MARTIN THOMAS IVANCIC (J. Iverson Riddle Developmental Center)
Description: Treatments based on function from long-established applied and animal studies are used to present a broad perspective on function including overt and covert control. Personal experimental case studies from more than 36 years of practice are used to exemplify function-based treatments to solve behavior problems of people with disabilities and the staff delivering those services with an emphasis on the different issues presented when the participant does and does not have language for both positive reinforcement (pride in work, positive self-concept) and negative reinforcement/punishment (escape/avoidance, suffering, elicited aggression) conditions. Problems people present are viewed as a normal result of learning experiences as opposed to a diagnosed condition. A value is placed on viewing behavior as something that is done (a verb) as opposed to traditional therapy models suggesting that behavior is something your client is (a diagnosed condition). Discussions are conducted to articulate automatic positive and automatic negative reinforcement contingencies, concerns with covert behavioral explanations, and how desirable behavior might be maintained without the constant need for a supervisor. Discussion of current clinical issues will include attempts to suggest behavior analytic functions and possible treatments for meltdowns, "going postal," PTSD, psychosis, depression, etc. and when to refer to another clinician.
Learning Objectives: At the conclusion of this workshop, participants should be able to:

Categorize treatments related to functions for positive and negative reinforcement, and positive and negative punishment; for social, tangible, and automatic contingencies; and for when the most salient stimulus is outside or inside the body

Identify the difference between behavior reduction that occurs from presenting a larger punisher (something bigger to worry about), replacement behavior (something better to do), or extinction (absence of the historic reinforcer)

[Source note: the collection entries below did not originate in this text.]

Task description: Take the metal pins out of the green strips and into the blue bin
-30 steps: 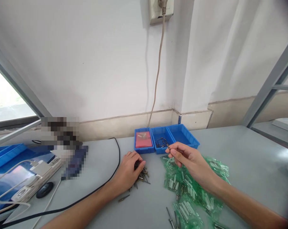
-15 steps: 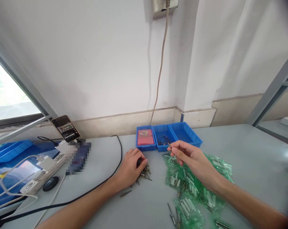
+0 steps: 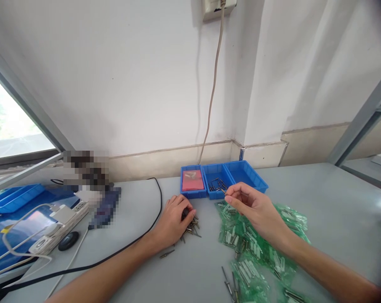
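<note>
My right hand (image 3: 252, 205) pinches a small slim metal pin (image 3: 223, 191) between thumb and fingertips, just over the front edge of the middle blue bin (image 3: 214, 195). Several similar pins (image 3: 216, 184) lie inside that bin. On the tabletop, my left hand (image 3: 174, 219) curls over a loose pile of metal pins (image 3: 192, 228), fingers and thumb bent around part of it; its fingertips are partly hidden. One loose pin (image 3: 167, 253) lies apart, below that hand. Green plastic bags (image 3: 250, 269) holding metal and whitish pieces spread beneath my right forearm.
Left of the middle bin stands a blue bin with a pink sheet (image 3: 192, 181); to its right is another blue bin (image 3: 245, 176). A black cable (image 3: 160, 198) crosses the table. A power strip (image 3: 56, 229) and a black round object (image 3: 68, 240) are at the left.
My right hand has shifted very slightly, still pinching the pin near the middle bin. My left hand stays on the pile.
</note>
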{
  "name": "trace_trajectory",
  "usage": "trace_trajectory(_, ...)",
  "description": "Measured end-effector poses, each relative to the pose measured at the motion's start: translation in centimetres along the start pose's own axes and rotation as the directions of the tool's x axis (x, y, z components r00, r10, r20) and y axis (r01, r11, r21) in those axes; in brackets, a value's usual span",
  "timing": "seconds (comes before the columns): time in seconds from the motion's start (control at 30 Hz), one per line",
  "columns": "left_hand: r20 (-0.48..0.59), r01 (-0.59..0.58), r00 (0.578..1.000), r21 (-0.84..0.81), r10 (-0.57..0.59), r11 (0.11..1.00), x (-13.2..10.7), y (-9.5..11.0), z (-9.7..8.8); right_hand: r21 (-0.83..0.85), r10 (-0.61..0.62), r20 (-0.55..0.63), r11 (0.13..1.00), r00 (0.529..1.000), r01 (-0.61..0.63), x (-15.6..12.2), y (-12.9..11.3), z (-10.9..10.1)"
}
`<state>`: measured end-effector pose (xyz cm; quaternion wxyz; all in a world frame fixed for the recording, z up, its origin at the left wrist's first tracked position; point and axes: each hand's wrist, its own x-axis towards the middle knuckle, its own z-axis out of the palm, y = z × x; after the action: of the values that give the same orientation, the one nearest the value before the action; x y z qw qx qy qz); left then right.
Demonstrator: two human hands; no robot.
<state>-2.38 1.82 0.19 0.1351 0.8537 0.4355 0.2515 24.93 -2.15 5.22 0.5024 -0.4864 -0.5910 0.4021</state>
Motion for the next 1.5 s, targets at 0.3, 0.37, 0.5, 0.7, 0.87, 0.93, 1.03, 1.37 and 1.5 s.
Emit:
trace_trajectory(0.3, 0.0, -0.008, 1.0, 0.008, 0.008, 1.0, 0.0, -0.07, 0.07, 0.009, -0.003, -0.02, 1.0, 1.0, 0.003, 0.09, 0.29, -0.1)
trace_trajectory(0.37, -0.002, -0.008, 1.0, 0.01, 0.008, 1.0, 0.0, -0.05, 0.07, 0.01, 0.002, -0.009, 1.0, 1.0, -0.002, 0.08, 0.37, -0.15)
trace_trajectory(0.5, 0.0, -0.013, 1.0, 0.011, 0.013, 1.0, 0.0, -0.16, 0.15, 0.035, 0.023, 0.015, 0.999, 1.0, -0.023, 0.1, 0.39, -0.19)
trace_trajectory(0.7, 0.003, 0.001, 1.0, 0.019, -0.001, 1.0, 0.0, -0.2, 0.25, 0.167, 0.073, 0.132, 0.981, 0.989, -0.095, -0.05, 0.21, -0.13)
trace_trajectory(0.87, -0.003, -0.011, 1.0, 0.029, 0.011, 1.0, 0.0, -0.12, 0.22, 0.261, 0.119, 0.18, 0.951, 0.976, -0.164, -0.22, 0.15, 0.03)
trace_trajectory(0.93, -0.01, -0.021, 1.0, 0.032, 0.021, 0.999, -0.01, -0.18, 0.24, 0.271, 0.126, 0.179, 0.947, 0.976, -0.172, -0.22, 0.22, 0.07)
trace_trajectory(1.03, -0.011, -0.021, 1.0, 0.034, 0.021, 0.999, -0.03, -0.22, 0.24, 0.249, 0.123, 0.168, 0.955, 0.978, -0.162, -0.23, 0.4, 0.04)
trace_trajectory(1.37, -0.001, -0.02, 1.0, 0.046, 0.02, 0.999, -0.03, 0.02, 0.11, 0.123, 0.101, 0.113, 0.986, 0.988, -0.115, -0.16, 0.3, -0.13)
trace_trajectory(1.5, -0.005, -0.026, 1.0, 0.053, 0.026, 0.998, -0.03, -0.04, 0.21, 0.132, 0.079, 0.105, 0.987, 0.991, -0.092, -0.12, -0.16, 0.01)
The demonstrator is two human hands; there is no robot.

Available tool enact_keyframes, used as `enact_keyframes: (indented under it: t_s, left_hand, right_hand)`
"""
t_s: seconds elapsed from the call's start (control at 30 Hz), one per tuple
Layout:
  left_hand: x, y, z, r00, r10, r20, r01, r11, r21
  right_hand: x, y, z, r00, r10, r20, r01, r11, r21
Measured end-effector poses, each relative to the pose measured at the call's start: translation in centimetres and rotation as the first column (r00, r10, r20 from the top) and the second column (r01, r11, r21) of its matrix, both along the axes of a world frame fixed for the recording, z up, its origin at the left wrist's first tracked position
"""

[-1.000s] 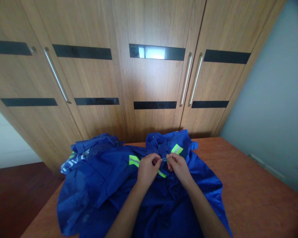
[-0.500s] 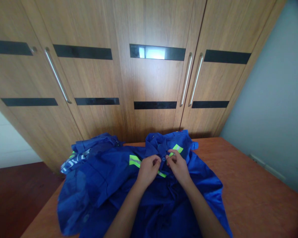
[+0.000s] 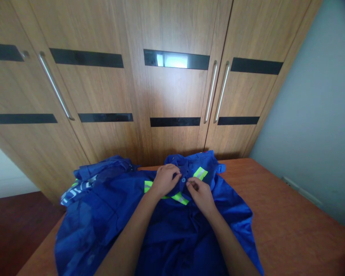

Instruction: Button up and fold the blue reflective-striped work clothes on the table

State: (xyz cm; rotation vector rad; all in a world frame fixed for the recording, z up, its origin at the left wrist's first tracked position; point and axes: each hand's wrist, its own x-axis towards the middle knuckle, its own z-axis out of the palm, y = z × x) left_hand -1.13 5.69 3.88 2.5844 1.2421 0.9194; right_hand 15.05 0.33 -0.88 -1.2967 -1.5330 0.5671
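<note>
A blue work shirt (image 3: 166,234) with yellow-green reflective stripes lies spread on a reddish wooden table (image 3: 293,226). My left hand (image 3: 164,179) is curled on the shirt's front edge just below the collar, left of a small blue button (image 3: 183,179). My right hand (image 3: 197,193) pinches the fabric just right of that button. Both hands grip the cloth with fingers closed. The collar (image 3: 186,163) lies at the far end, beyond my hands.
More blue cloth with white lettering (image 3: 83,184) is bunched at the table's far left. A wooden wardrobe (image 3: 172,88) with metal bar handles stands right behind the table. A grey wall (image 3: 319,115) runs along the right, dark floor at the lower left.
My left hand has slid up toward the collar and now covers the placket above the button. My right hand stays beside the button. The view has shifted slightly.
</note>
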Motion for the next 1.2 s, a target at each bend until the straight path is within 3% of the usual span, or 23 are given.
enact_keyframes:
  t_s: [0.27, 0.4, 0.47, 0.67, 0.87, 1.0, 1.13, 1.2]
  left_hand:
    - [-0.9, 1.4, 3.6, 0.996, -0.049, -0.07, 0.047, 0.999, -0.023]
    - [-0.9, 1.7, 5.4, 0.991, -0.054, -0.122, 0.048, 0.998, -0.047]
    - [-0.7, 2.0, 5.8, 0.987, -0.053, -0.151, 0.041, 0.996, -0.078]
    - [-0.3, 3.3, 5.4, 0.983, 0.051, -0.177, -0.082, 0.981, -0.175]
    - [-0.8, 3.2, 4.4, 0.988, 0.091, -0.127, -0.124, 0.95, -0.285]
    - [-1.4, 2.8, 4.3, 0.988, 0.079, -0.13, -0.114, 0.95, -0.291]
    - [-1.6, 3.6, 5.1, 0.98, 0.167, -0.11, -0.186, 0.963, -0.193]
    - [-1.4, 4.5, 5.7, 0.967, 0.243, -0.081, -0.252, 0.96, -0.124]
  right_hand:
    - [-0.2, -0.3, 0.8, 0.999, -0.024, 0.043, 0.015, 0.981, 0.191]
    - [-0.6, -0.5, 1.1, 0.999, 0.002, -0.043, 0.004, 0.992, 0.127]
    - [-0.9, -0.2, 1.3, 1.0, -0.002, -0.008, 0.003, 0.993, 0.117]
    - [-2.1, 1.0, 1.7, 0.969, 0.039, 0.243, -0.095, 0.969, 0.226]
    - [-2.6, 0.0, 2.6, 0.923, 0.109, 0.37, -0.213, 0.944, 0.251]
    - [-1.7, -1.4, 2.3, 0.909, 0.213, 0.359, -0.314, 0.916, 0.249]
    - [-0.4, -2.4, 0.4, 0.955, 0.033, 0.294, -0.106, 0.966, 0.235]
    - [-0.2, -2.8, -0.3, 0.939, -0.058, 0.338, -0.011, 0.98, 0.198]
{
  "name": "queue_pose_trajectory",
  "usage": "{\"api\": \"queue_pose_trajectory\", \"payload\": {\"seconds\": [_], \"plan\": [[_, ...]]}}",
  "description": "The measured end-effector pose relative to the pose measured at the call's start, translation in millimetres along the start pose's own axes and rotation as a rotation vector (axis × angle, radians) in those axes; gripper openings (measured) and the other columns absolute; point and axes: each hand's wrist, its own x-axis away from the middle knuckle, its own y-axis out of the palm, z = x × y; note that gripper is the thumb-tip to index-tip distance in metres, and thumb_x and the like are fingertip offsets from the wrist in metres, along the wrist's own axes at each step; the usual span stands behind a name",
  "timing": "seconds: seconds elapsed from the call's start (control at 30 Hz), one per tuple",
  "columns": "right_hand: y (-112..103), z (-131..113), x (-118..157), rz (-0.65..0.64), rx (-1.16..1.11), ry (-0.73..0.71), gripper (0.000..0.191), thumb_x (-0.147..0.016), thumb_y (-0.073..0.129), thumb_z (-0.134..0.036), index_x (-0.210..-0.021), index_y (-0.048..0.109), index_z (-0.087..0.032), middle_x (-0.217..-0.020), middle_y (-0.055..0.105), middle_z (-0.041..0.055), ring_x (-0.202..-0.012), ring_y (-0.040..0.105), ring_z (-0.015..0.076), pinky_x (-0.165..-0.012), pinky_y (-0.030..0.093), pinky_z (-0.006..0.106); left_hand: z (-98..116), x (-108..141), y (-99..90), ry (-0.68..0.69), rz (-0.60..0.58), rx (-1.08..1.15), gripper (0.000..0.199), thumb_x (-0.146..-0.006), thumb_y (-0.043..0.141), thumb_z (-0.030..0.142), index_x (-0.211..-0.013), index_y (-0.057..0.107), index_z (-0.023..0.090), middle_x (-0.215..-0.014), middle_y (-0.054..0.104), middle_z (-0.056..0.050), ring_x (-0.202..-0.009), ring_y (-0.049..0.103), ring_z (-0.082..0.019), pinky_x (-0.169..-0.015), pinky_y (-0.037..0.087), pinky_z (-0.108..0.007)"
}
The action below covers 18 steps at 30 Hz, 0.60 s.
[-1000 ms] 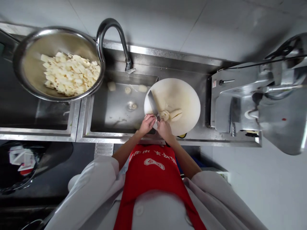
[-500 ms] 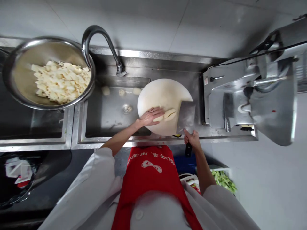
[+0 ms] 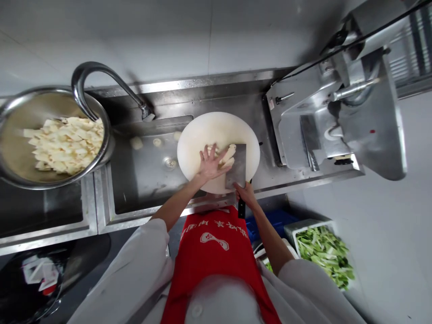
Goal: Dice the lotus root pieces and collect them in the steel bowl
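Note:
A round white cutting board (image 3: 192,130) lies across the sink's right end. On it are pale pieces of lotus root (image 3: 230,155), cut lengthwise. My left hand (image 3: 211,166) rests over the pieces with its fingers spread, hiding some of them. With my right hand (image 3: 246,193) I grip a cleaver (image 3: 236,164) by its black handle, near the front rim of the board. Its broad blade lies right beside the pieces, and its face shows from above. I cannot tell whether the edge touches them.
A large steel bowl (image 3: 20,173) of chopped pale pieces stands left, partly under the curved faucet (image 3: 111,76). Several pale chunks (image 3: 137,143) sit in the sink (image 3: 141,180). Right of the board is a slicing machine (image 3: 290,121) with another cleaver (image 3: 308,139). Below it stands a crate of cut greens (image 3: 324,252).
The cleaver has moved left, from the board's right edge to beside the pieces. My left hand's fingers have spread, and the pieces lie more separated. The camera view has shifted and turned.

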Motion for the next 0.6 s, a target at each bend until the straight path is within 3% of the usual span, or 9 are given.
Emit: {"api": "queue_pose_trajectory", "payload": {"seconds": [0.1, 0.27, 0.47, 0.6], "plan": [[16, -9, -7, -0.037, 0.008, -0.062, 0.032, -0.078, 0.064, -0.048, -0.075, 0.044, -0.023, -0.041, 0.043, -0.0096, -0.03, 0.039, 0.0098, -0.03, 0.035, 0.023, 18, -9, 4.0, -0.01, -0.044, -0.037, 0.085, -0.072, 0.06, 0.073, -0.145, 0.039, 0.037, -0.159, 0.017, -0.008, -0.141, 0.008, -0.052, -0.106, 0.012, -0.072], [38, -19, -7, -0.003, -0.013, -0.089, 0.03, -0.079, 0.061, -0.044, -0.07, 0.041, -0.024, -0.04, 0.043, -0.0089, -0.03, 0.038, 0.0091, -0.03, 0.034, 0.023, 21, -14, 9.9, -0.021, 0.021, -0.004, 0.067, -0.08, 0.057, 0.062, -0.14, 0.048, 0.034, -0.156, 0.025, -0.007, -0.139, 0.022, -0.042, -0.112, 0.015, -0.063], [39, -18, 3, 0.001, -0.055, -0.12, 0.034, -0.079, 0.063, -0.048, -0.071, 0.04, -0.023, -0.04, 0.041, -0.0105, -0.03, 0.037, 0.0079, -0.031, 0.033, 0.021, 20, -11, 13.8, 0.03, 0.104, 0.029, 0.064, -0.078, 0.059, 0.063, -0.134, 0.056, 0.031, -0.152, 0.034, -0.008, -0.138, 0.027, -0.038, -0.113, 0.018, -0.058], [39, -23, 9, 0.032, -0.026, -0.145, 0.037, -0.08, 0.064, -0.05, -0.069, 0.041, -0.023, -0.04, 0.042, -0.0098, -0.03, 0.038, 0.008, -0.031, 0.033, 0.021, 25, -12, 0.6, 0.078, 0.143, 0.044, 0.064, -0.077, 0.06, 0.065, -0.132, 0.057, 0.033, -0.152, 0.034, -0.006, -0.138, 0.029, -0.036, -0.114, 0.016, -0.058]]}}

Identify the biological precedence aversive control takes over positive control

Describe covert contingencies—that is, although not completely worked out, consider the utility of covert (internal) control for the organization of information (i.e., derived behavior such as stimulus equivalence and relational framing) and the maintenance of behavior occurring in prescribed programs (typically with positive control) and without any prescribed program (typically with aversive control)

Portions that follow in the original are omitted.